__About this exercise__: Give back the data below exactly as it was given.
*****
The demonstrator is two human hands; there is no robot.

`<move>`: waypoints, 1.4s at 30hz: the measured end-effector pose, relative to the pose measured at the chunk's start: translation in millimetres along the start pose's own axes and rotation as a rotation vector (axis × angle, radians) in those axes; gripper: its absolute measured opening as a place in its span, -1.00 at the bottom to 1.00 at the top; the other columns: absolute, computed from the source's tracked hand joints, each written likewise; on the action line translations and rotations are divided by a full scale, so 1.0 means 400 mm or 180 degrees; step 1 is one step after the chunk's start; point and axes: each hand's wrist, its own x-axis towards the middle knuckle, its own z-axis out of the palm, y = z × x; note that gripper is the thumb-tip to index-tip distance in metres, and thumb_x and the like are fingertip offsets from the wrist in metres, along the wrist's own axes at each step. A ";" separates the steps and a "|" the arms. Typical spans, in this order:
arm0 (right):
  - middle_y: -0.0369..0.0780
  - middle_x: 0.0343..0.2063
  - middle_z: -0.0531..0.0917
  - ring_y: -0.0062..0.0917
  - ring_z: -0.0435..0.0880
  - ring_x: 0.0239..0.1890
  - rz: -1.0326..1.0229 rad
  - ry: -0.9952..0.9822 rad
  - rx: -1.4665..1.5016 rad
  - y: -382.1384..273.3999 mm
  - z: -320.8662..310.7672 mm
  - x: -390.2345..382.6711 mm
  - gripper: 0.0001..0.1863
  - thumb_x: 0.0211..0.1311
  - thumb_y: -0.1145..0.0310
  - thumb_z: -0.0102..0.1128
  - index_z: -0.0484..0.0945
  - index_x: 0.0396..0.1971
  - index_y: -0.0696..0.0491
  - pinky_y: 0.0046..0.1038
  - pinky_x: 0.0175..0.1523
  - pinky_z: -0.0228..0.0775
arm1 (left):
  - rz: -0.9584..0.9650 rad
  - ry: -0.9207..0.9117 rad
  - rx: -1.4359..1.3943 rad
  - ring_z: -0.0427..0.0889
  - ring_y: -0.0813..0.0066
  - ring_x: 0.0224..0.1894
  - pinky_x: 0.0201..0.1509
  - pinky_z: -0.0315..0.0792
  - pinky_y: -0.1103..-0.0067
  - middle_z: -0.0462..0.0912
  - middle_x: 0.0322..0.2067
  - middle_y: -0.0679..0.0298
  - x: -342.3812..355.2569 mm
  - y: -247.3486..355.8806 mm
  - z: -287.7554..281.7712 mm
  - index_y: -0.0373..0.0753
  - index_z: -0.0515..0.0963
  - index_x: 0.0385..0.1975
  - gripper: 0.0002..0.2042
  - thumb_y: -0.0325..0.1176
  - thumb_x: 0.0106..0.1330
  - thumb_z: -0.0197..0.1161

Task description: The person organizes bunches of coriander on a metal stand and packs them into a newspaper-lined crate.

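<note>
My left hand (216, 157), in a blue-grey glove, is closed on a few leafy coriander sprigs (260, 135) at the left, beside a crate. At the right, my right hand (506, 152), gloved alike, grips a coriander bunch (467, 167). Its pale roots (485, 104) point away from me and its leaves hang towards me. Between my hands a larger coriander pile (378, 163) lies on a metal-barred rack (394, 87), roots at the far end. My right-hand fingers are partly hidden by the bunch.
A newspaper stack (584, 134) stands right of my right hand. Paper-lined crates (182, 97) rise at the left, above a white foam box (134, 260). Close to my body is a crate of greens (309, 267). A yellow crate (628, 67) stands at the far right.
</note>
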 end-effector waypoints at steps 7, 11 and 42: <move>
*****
__Result of this exercise__:
The demonstrator is two human hands; there is no robot.

`<move>`: waypoints, 1.4s at 30hz: the measured end-effector pose, relative to the pose measured at the chunk's start: translation in millimetres along the start pose's own axes and rotation as a rotation vector (axis × angle, radians) in those axes; gripper: its absolute measured opening as a place in its span, -1.00 at the bottom to 1.00 at the top; the other columns: absolute, computed from the source's tracked hand joints, each written likewise; on the action line translations and rotations are divided by a full scale, so 1.0 means 400 mm or 180 degrees; step 1 is one step after the chunk's start; point and axes: each hand's wrist, its own x-axis towards the middle knuckle, its own z-axis out of the palm, y = z × x; note that gripper is the thumb-tip to index-tip distance in metres, and thumb_x and the like are fingertip offsets from the wrist in metres, along the wrist's own axes at each step. A ";" separates the steps and a "|" the arms. Typical spans, in this order:
arm0 (right):
  - middle_y: -0.0369..0.0780
  - middle_x: 0.0343..0.2063
  - middle_z: -0.0531..0.0917
  - ring_y: -0.0062..0.0917
  - ring_z: -0.0435..0.0880
  - ring_x: 0.0239..0.1890
  - rz: -1.0326..1.0229 rad
  - ry: -0.9952..0.9822 rad
  - rx: -1.4665..1.5016 rad
  - y: -382.1384..273.3999 mm
  - z: -320.8662..310.7672 mm
  - x: -390.2345..382.6711 mm
  - gripper: 0.0001..0.1863
  - thumb_x: 0.0211..0.1311
  - thumb_y: -0.1145..0.0310
  - thumb_z: -0.0102..0.1128
  - index_z: -0.0484..0.0945
  - index_x: 0.0396..0.1971
  - index_y: -0.0696..0.0491
  - pinky_y: 0.0046..0.1038
  - pinky_x: 0.0175..0.1523
  - pinky_z: -0.0228..0.0775
arm1 (left):
  - rz: -0.9584..0.9650 rad
  - ry: -0.9207..0.9117 rad
  - rx: -1.4359..1.3943 rad
  - ring_z: -0.0427..0.0889
  - ring_y: -0.0813..0.0066
  - ring_x: 0.0224..0.1894
  - pinky_x: 0.0201..0.1509
  - pinky_z: -0.0315..0.0792
  - pinky_y: -0.1103..-0.0067
  - middle_z: -0.0462..0.0912
  - middle_x: 0.0322..0.2067
  - middle_y: -0.0679..0.0298
  - x: -342.3812..355.2569 mm
  - y: -247.3486..355.8806 mm
  - z: -287.7554..281.7712 mm
  - index_y: -0.0373..0.0753
  - index_z: -0.0515..0.0963
  - index_x: 0.0385..0.1975
  - gripper: 0.0002..0.2042
  - thumb_y: -0.0325..0.1176
  - thumb_x: 0.0106..0.1330
  - thumb_z: -0.0197..0.1161

Task description: The person organizes bunches of coriander on a metal stand and packs them into a newspaper-lined crate.

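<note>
My left hand (216, 157), in a blue-grey glove, is closed on a few leafy coriander sprigs (260, 135) at the left, beside a crate. At the right, my right hand (506, 152), gloved alike, grips a coriander bunch (467, 167). Its pale roots (485, 104) point away from me and its leaves hang towards me. Between my hands a larger coriander pile (378, 163) lies on a metal-barred rack (394, 87), roots at the far end. My right-hand fingers are partly hidden by the bunch.
A newspaper stack (584, 134) stands right of my right hand. Paper-lined crates (182, 97) rise at the left, above a white foam box (134, 260). Close to my body is a crate of greens (309, 267). A yellow crate (628, 67) stands at the far right.
</note>
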 end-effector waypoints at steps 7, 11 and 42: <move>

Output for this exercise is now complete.